- **ABOUT THIS EXERCISE**
Search the material below for the string "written". Return every line that holds it.

- **DATA SUPPLIED**
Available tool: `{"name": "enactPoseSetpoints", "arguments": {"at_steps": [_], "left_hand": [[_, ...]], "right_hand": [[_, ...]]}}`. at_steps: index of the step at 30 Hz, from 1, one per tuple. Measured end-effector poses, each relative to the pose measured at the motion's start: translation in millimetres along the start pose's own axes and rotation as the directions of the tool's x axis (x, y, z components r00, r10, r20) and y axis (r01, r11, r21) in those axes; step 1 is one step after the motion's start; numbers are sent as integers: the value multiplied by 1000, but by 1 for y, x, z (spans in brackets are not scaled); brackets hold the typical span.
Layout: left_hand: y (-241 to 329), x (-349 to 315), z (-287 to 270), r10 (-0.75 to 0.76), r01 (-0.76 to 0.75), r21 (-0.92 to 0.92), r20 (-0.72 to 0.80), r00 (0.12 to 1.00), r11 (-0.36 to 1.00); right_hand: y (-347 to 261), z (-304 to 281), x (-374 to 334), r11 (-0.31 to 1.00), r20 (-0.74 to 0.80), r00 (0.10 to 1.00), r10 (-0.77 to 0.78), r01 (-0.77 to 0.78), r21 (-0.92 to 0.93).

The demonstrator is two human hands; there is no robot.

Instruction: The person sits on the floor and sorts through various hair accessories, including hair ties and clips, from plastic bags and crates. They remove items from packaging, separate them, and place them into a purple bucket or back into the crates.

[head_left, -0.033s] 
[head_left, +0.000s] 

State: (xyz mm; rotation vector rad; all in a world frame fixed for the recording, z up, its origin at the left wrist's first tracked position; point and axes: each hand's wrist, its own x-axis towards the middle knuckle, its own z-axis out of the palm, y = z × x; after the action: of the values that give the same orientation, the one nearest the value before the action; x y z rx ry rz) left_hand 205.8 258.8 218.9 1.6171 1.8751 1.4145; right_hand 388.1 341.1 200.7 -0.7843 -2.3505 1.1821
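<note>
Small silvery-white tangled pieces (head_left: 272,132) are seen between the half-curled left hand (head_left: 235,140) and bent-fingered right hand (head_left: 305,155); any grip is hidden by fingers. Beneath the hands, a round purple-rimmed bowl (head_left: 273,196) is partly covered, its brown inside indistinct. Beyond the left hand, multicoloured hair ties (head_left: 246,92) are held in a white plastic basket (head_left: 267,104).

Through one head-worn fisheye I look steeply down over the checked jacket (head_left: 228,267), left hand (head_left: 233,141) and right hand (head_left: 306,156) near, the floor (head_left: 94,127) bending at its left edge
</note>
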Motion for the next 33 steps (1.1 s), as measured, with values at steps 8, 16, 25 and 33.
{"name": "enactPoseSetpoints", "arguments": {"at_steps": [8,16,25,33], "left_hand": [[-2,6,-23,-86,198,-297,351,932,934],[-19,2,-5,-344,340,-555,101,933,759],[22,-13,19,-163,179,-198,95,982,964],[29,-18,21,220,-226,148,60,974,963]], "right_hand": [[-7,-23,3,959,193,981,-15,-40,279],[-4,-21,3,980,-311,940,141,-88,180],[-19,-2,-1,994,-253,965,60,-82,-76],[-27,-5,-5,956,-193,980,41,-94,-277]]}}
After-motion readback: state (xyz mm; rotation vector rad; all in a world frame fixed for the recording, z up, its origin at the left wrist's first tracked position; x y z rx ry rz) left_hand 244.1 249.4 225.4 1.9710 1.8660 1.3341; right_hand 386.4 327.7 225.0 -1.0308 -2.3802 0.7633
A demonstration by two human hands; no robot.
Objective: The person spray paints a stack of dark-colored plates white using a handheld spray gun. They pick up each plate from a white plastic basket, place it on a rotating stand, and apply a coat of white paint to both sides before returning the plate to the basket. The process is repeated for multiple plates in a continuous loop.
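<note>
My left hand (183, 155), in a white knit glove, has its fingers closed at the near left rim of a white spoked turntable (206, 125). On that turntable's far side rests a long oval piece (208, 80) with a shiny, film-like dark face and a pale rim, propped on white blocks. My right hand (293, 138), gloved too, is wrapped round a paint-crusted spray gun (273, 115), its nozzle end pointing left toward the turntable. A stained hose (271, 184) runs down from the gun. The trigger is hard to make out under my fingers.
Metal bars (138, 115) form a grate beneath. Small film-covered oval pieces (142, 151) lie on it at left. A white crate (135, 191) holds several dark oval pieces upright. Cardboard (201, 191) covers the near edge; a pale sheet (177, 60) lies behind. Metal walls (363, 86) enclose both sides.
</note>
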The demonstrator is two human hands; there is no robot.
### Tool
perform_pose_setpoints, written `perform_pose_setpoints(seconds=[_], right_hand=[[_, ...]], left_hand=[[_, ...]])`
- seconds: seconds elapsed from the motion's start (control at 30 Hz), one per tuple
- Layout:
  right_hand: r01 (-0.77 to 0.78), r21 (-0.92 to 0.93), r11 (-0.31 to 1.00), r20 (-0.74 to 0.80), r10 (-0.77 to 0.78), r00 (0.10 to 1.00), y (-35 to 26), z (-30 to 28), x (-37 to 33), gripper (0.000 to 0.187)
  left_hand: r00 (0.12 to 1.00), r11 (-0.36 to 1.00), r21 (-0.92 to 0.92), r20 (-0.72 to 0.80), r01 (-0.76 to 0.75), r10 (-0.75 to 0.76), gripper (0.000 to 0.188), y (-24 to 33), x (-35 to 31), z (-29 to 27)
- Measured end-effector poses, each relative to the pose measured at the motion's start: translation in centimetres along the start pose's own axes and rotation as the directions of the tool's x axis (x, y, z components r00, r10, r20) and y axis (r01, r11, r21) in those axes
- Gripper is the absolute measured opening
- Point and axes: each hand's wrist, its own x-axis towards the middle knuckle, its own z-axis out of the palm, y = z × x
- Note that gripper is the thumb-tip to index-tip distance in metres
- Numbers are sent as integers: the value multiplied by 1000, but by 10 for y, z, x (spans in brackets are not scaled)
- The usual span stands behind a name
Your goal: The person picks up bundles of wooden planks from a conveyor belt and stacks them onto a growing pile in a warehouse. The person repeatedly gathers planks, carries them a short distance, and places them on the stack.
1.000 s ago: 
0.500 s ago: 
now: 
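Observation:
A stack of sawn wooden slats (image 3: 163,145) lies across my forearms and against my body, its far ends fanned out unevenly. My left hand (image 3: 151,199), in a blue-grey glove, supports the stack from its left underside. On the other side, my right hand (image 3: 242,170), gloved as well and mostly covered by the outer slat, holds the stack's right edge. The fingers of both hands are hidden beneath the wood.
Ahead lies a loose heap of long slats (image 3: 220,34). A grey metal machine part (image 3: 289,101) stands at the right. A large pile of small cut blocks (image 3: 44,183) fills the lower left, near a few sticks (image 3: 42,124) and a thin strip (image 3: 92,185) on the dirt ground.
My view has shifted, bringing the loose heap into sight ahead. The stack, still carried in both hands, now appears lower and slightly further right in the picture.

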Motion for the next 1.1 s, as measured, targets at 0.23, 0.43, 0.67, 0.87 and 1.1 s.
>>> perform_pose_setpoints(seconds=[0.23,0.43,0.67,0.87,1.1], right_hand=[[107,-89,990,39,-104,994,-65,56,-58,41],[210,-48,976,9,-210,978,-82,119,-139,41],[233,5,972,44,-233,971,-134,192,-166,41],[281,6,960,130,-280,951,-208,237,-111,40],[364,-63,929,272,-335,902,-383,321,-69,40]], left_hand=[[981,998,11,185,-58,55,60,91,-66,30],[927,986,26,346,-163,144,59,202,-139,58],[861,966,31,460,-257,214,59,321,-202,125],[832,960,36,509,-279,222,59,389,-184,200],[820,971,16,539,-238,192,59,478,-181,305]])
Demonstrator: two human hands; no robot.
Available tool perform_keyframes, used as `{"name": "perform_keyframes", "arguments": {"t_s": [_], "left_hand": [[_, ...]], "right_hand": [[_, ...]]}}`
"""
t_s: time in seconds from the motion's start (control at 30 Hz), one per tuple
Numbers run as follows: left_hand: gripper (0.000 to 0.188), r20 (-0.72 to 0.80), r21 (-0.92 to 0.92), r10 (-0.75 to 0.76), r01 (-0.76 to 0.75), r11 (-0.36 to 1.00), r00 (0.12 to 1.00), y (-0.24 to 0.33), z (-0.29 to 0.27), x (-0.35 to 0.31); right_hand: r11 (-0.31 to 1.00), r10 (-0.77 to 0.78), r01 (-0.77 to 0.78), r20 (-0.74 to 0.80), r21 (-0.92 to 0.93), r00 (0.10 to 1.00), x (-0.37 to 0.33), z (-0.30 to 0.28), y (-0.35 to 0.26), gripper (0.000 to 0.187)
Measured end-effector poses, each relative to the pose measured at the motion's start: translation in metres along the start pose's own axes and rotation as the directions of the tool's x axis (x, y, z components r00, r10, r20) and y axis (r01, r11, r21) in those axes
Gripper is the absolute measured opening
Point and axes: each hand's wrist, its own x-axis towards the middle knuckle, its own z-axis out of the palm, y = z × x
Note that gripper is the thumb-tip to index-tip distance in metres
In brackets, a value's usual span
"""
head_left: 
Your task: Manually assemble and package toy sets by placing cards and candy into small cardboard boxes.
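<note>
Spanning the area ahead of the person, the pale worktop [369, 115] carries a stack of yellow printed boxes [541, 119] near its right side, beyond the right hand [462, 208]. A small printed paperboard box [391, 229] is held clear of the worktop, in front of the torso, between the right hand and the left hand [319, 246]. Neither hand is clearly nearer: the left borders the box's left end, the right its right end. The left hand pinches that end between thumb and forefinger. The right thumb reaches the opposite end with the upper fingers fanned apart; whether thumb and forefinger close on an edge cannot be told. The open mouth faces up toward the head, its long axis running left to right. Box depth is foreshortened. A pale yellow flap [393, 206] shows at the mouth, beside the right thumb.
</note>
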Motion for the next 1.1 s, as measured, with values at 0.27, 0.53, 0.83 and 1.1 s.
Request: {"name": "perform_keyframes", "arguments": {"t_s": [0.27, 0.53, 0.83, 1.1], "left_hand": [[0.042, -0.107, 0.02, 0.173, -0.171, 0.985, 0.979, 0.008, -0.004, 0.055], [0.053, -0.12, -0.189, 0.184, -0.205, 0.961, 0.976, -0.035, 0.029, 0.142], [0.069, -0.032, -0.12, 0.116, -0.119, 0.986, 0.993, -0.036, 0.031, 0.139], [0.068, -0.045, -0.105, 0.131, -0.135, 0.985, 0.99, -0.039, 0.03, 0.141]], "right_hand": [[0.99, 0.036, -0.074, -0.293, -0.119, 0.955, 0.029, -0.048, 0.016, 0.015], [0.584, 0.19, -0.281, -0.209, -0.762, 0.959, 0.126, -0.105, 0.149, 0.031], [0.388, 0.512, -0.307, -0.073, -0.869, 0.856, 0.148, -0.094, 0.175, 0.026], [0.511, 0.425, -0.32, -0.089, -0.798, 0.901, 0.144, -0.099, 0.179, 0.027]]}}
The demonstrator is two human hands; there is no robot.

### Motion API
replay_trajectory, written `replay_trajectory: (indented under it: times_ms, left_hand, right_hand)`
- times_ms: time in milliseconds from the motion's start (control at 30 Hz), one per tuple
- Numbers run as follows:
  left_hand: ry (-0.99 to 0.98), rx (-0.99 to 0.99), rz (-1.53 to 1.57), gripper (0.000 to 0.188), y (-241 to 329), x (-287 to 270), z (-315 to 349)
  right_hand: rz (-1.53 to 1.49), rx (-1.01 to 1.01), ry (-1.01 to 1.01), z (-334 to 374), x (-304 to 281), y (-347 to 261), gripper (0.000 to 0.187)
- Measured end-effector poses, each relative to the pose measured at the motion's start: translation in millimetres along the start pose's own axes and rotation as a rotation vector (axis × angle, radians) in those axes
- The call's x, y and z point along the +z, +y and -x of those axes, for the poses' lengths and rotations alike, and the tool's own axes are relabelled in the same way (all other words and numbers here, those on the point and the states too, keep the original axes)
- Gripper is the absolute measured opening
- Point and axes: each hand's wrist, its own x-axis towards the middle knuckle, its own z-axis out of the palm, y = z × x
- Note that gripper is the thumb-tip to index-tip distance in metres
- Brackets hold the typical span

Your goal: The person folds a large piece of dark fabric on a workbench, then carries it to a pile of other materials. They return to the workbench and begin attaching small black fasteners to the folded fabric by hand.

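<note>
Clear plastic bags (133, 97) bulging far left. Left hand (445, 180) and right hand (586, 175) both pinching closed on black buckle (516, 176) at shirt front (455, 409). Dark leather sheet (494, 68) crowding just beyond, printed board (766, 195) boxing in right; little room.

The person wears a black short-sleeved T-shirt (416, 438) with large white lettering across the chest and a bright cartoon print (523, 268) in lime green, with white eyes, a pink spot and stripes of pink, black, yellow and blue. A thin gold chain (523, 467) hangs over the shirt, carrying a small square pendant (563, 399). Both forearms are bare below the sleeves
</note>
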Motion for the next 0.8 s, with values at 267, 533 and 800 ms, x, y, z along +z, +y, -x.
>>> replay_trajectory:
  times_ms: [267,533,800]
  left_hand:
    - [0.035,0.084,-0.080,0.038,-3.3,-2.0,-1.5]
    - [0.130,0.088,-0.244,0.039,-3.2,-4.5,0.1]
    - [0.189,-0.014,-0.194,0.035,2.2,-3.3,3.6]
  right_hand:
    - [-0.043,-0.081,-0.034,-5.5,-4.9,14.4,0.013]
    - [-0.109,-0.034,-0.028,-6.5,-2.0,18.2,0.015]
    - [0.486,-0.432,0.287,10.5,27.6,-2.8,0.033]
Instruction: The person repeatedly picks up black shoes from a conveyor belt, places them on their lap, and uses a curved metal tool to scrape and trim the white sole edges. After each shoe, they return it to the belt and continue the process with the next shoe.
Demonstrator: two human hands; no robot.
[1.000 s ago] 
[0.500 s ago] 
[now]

- **EXERCISE RESULT**
perform_pose_setpoints, written `perform_pose_setpoints(seconds=[_], right_hand=[[_, ...]], left_hand=[[_, ...]])`
replay_trajectory, written `replay_trajectory: (indented under it: times_ms, left_hand, right_hand)`

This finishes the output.